Bagi peneliti bisa juga dikombinasi dengan pendekatan kuantitatif yang menggunakan alat ukur dengan cara merumuskan aspek-aspek ngudari
reribet sebagai bagian dari mawas diri. Bisa juga membandingkan dengan
model pendekatan psikoterapi Barat dewasa ini. Apabila berminat dengan kajian Hermeneutika bisa juga membandingkannya dengan teks misalnya dari tokoh negeri sendiri, yaitu teks Sasangka Jati Soenarto yang sudah dikembangkan oleh Soemantri Hardjoprakoso dengan Candra Jiwanya. Bisa juga yang berbasiskan Psikologi Budhism yang kemudian berkembang menjadi Zen Meditation, Naikan dan Morita Therapy. Kemudian, bisa juga membandingkan dengan teks Krisnamurti. Selanjutnya yang berbasiskan psikologi agama khususnya yang berkaitan dengan tasawuf Islam misalnya dalam teks Ihya‟ Ulumuddin Al Ghazali khususnya bab Ajaibul Qulub, Kimyatusy Sya'adah dan bab Ikhlas. Teks tasawuf karya Ibnu Athaillah Al Sakandari, teks tasawuf karya Al Harits Al Muhasibi, teks tasawuf karya Ibnu Arabi.
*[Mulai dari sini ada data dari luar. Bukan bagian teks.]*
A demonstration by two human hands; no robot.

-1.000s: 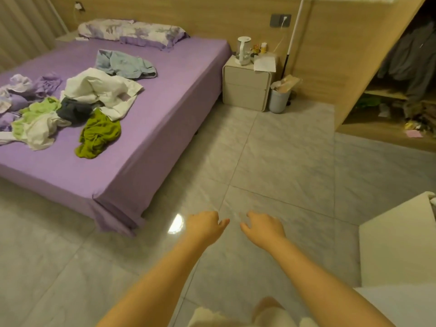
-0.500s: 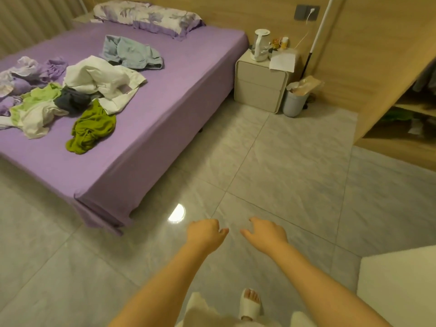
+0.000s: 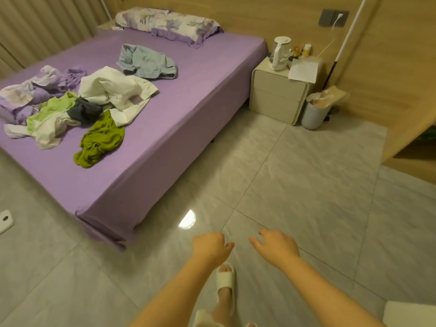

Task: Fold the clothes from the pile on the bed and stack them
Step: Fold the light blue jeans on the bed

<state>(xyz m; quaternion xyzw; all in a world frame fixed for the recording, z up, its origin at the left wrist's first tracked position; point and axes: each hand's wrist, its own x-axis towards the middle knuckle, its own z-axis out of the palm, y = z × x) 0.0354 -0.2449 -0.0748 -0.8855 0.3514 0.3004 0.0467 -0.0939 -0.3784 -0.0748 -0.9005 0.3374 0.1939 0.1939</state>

Tujuannya untuk melihat seperti apa dinamika psikologisnya dalam memahami persepsi keinginan, pikiran, gagasan dan perasaan yang kemudian diarahkan pada ngudari reribet sebagai sebuah psikoterapi yang menjadi konsep berpikir.
2. Bersifat Praktis
Pada dasarnya manusia itu berani menghadapi penderitaan, kepahitan, dan kegetiran hidup yang disebabkan paham dan mengertinya karakteristik rasa senang dan rasa susah yang silih berganti dan tidak selamanya. Keinginan adalah bersifat abadi, dan menjalani hidup tidak ada yang perlu dikhawatirkan sebab dalam hidup ini tidak ada yang pantas dicari, dihindari, ataupun ditolak secara mati-matian. Apabila ada sesuatu hasrat dan harapan yang dianggapnya penting, urgen, berharga, berguna bagi diri, namun belum mampu untuk diraih, ataupun sesuatu hal yang dianggap luka batin, kegagalan, kepahitan, kegetiran, kekecewaan masa silam dan kini atau hal-hal yang tidak disukai menghampiri dalam hidup, tidak perlu menjadi amat bersedih, menyesal, frustrasi, atau bahkan bertindak melampaui batas dengan menganiaya diri, bahkan sampai bunuh diri. Karena tidak ada kegembiraan yang terus-menerus, namun juga tidak ada kesedihan yang terus-menerus, keduanya silih berganti. Jadi dalam hidup ini tidak ada yang perlu terlalu dikhawatirkan. Pemahaman tersebut akan sangat efektif untuk membesarkan hati pihak yang sedang tertimpa kesusahan berat, karena ia mengetahui bahwa kesusahannyapun tidak akan berkepanjangan dan tidak akan selamanya.